The Advisory Board identities 4 levels of systemness. Level 1 is about creating an operational advantage:

  • centralizing business functions
    Bringing all hospital, ambulatory and administrative functions under one umbrella creates consistency in the patient experience. The benefits come in standardized quality and safety measures, uniform pricing and reimbursement, coordinated management practices, and a repeatable employee experience.
  • driving supply chain efficiencies
    Consolidating the supply chain across an integrated system of care allows for reduced costs through economies of scale. In terms of staffing, for example, there is the opportunity to gain visibility into all talent suppliers and look for ways to streamline vendor relationships for sourcing, hiring and onboarding clinical and non-clinical employees. Your partners should be those who understand systemness and your goals for achieving Level 1.
  • standardizing non-clinical practices
    Building an experienced multifunctional team that serves the non-clinical needs of all locations and service lines is critical in the journey to systemness. Both IT and revenue cycle are ideally suited as a starting point for restructuring at a system level. The goal is to achieve predictable and reliable results no matter how large the organization is now or will grow to be.

Some systems have not only been able to achieve Level 1, but have moved on to the next phases of (2) clinical advantage, (3) structural advantage and (4) transformational advantage. They’ve done so by establishing a team of executive sponsors, making systemwide operational decisions that benefit the entire organization and effectively communicating change throughout every step of the process. Thus, achieving the elusive goal of being truly integrated. That means better care, better care environments and better access to care, all while lowering the overall cost of that care.

Talent as a system advantage

When the business is fragmented with different practices across the organization, it becomes impossible to optimize for quality, safety and patient satisfaction. Measurable impacts can only take place when supply chains, corporate culture and staffing are aligned.

When looking at staffing, it’s important to remember that employees are both the organization's single greatest cost and its greatest differentiator. Talent is an essential component in the journey toward systemness. Integrated healthcare delivery demands an integrated total talent model to realize the greatest returns.

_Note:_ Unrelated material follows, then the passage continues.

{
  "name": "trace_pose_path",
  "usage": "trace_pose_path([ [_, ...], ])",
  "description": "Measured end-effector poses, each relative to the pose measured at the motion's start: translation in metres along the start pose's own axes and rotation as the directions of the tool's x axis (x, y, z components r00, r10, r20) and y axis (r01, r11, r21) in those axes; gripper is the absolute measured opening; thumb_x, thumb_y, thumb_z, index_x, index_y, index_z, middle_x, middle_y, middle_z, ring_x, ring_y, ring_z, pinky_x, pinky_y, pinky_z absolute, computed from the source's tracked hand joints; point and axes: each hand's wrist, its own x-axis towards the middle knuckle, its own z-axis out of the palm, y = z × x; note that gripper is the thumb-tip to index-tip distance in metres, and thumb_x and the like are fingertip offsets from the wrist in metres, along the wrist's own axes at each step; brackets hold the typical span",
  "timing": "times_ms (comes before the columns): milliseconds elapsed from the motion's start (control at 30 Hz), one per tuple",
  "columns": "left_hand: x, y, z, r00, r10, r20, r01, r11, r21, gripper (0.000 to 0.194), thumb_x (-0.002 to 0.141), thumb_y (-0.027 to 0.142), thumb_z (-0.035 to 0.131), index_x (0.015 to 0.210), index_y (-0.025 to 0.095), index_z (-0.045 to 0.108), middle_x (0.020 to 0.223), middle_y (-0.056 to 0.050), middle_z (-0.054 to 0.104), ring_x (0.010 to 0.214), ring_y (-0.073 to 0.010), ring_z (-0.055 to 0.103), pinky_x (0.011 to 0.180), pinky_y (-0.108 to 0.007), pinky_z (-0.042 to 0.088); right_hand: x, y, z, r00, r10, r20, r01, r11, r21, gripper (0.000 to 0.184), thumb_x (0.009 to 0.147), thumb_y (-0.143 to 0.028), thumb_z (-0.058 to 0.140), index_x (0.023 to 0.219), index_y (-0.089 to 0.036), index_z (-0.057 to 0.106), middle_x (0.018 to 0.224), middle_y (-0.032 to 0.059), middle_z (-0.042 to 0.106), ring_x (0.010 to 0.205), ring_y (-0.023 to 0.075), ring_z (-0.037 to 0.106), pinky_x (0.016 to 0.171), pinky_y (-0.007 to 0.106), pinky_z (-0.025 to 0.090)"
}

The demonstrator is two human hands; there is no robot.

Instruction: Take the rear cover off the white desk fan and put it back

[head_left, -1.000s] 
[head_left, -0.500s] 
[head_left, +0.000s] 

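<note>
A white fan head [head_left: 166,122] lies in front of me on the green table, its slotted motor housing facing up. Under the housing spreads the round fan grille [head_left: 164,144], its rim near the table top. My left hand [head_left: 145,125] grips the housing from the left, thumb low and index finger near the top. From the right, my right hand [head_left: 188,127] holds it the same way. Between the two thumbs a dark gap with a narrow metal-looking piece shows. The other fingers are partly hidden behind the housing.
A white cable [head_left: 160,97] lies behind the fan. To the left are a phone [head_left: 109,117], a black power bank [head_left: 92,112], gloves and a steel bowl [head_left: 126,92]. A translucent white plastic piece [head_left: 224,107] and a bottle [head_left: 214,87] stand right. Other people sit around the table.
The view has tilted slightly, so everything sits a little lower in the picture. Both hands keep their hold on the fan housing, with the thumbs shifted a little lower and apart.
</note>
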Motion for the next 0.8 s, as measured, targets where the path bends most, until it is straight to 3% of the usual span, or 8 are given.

A cohesive staffing model – one that manages permanent and contingent talent, both clinical and non-clinical – can be a game-changer in pulling a system together. It’s a strategy that can meet many of the C-suite’s goals by:

  • facilitating a team approach to care
  • standardizing hiring procedures
  • eliminating redundancy in staffing
  • driving plans through workforce analytics
  • streamlining the staffing supply chain
  • achieving economies of scale
  • helping to develop a culture of systemness
  • improving the candidate experience

A solution for the future of systemness

We know that successful healthcare organizations require both clinical and non-clinical talent to be effective across all practice areas and service lines. The future of the healthcare industry mandates an enterprise-driven approach to talent.

That’s why Randstad and AMN Healthcare have partnered to deliver a new integrated talent solution that can improve efficiencies and standardize processes throughout an entire health system. From nursing, allied health and clinical support staff to IT, informatics and revenue cycle management – across all employee types including permanent, temp, freelance, contractor, statement of work (SOW) and independent workers. Staffing is a critical step to achieving systemness and system-level goals. Because as with everything in healthcare, success begins and ends with people.